-- BRIEF --
Take the lines below from the first through the one that contains "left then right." and copy them exactly.

[[ RECORDED DATA open ]]

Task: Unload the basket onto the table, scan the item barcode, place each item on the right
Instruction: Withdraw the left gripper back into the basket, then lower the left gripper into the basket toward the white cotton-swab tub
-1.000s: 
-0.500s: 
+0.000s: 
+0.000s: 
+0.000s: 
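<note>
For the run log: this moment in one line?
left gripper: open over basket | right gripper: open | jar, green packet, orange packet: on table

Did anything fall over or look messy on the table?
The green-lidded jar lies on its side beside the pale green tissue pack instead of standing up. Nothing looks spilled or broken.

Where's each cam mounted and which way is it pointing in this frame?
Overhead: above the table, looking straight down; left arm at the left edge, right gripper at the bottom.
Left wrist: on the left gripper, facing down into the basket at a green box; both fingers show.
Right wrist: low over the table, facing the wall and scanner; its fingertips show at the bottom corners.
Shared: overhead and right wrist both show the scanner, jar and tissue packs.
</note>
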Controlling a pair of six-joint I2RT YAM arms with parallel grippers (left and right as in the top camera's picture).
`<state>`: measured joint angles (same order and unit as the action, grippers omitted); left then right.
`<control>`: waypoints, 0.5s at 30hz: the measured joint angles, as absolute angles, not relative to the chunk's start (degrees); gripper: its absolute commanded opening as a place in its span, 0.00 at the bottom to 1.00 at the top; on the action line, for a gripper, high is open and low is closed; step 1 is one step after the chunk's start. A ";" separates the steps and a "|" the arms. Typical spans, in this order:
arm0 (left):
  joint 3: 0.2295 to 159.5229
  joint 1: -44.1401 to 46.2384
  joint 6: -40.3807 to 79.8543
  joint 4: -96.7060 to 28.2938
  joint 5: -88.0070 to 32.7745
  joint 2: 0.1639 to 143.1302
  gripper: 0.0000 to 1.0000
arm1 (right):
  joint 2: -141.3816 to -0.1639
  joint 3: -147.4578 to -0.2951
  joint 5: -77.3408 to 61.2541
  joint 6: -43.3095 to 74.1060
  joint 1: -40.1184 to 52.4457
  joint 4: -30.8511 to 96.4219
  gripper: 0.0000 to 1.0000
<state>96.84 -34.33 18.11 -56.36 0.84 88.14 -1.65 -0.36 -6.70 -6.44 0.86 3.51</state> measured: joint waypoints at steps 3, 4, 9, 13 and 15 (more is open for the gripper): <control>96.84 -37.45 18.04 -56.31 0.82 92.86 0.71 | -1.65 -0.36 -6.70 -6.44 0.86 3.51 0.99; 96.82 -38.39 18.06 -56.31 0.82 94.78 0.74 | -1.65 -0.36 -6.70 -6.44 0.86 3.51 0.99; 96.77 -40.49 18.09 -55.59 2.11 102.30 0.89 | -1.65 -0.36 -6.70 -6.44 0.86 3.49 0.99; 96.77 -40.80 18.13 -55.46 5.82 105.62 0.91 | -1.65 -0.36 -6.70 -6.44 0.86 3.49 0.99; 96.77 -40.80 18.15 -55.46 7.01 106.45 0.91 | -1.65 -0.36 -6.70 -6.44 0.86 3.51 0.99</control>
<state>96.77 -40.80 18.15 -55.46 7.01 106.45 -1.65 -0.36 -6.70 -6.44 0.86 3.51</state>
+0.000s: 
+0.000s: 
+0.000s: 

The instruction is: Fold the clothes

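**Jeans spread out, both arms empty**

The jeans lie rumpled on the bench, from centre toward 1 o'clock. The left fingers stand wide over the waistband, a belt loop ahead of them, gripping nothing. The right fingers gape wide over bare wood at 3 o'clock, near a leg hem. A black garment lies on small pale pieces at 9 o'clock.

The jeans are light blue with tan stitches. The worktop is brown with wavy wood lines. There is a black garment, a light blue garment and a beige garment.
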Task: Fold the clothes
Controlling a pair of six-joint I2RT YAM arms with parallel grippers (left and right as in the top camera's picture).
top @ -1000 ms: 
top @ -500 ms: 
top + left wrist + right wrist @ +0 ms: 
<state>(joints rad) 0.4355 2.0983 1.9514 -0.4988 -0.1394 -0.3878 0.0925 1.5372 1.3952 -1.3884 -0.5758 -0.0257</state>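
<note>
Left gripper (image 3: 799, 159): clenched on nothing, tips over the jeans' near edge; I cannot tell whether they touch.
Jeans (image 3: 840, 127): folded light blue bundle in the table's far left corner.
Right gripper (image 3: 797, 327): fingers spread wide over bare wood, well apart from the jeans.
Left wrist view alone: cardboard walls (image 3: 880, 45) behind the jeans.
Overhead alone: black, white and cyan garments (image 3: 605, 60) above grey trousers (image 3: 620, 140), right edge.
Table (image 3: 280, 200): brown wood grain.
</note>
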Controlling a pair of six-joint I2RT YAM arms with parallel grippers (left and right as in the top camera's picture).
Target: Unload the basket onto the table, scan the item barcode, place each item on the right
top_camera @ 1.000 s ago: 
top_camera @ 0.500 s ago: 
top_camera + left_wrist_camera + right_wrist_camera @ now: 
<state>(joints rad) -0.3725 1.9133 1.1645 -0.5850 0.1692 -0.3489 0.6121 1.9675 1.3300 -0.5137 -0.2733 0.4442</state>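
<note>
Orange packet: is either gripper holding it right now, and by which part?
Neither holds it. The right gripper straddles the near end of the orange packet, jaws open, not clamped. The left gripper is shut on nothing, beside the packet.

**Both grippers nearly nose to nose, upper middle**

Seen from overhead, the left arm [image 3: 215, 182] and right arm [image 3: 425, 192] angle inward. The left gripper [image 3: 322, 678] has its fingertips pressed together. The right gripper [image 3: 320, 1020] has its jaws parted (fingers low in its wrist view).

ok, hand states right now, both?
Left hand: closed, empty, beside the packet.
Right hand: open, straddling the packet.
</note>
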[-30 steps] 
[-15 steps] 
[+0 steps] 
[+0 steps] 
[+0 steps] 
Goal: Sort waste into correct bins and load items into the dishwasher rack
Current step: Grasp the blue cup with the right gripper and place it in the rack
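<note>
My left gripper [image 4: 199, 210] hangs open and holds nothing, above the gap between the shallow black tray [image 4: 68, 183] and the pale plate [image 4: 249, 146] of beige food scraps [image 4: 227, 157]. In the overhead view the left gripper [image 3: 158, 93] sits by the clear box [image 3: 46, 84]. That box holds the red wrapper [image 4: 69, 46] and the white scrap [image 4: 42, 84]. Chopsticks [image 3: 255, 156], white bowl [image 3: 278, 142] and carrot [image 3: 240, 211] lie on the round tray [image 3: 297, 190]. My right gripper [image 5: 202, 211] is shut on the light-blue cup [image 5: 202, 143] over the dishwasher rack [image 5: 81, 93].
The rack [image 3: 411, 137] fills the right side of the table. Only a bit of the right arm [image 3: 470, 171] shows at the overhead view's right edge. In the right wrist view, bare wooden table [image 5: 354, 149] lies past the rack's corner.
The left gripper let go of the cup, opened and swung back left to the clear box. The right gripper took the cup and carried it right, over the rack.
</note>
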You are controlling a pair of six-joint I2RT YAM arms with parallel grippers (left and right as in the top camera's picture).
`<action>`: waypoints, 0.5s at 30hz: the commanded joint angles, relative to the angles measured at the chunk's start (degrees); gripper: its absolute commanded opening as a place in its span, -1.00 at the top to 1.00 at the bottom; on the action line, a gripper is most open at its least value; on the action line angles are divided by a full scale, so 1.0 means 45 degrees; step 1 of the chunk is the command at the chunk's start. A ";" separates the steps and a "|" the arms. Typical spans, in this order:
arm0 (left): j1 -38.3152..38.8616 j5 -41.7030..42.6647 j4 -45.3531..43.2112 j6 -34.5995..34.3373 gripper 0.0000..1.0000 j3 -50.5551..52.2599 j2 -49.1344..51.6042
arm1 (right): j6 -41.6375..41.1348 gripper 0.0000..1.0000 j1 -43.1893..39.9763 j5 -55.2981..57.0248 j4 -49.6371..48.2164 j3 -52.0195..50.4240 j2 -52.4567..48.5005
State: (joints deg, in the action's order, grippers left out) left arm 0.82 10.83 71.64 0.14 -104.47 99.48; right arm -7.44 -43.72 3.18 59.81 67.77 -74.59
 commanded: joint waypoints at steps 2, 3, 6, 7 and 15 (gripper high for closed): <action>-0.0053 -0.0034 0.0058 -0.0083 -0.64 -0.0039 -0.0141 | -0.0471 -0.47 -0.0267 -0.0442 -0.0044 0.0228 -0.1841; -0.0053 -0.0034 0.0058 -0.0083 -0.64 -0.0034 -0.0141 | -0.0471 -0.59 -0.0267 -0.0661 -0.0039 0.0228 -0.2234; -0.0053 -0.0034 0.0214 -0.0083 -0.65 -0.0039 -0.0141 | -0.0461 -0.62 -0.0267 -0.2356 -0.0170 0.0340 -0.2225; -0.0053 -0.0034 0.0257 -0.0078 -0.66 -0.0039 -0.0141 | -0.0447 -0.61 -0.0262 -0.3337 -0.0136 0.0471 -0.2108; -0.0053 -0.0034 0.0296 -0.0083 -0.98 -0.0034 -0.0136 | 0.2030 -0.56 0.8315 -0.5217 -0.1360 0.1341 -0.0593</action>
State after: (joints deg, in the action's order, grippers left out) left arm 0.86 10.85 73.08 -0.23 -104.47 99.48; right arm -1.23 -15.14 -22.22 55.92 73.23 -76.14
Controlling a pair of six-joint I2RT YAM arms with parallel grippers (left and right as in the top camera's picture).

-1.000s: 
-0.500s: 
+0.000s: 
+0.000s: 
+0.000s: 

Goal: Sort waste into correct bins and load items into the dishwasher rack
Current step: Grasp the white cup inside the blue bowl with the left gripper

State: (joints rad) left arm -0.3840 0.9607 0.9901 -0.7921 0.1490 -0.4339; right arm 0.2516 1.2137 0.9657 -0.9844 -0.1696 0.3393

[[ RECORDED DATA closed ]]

-- WRITTEN RESPONSE --
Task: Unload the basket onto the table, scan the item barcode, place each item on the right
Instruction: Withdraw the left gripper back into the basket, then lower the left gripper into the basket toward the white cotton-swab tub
-1.000s: 
-0.500s: 
+0.000s: 
+0.000s: 
+0.000s: 
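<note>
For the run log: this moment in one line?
left gripper: open over basket | right gripper: open | jar, green packet, orange packet: on table

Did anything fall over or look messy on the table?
The green-lidded jar lies on its side beside the pale green tissue pack instead of standing up. Nothing looks spilled or broken.

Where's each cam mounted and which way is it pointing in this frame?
Overhead: above the table, looking straight down; left arm at the left edge, right gripper at the bottom.
Left wrist: on the left gripper, facing down into the basket at a green box; both fingers show.
Right wrist: low over the table, facing the wall and scanner; its fingertips show at the bottom corners.
Shared: overhead and right wrist both show the scanner, jar and tissue packs.
</note>
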Controlling a pair of six-joint I2RT YAM arms with parallel grippers (left and right as in the top camera's picture).
`<state>`: measured joint angles (same order and unit as the action, grippers omitted); left then right.

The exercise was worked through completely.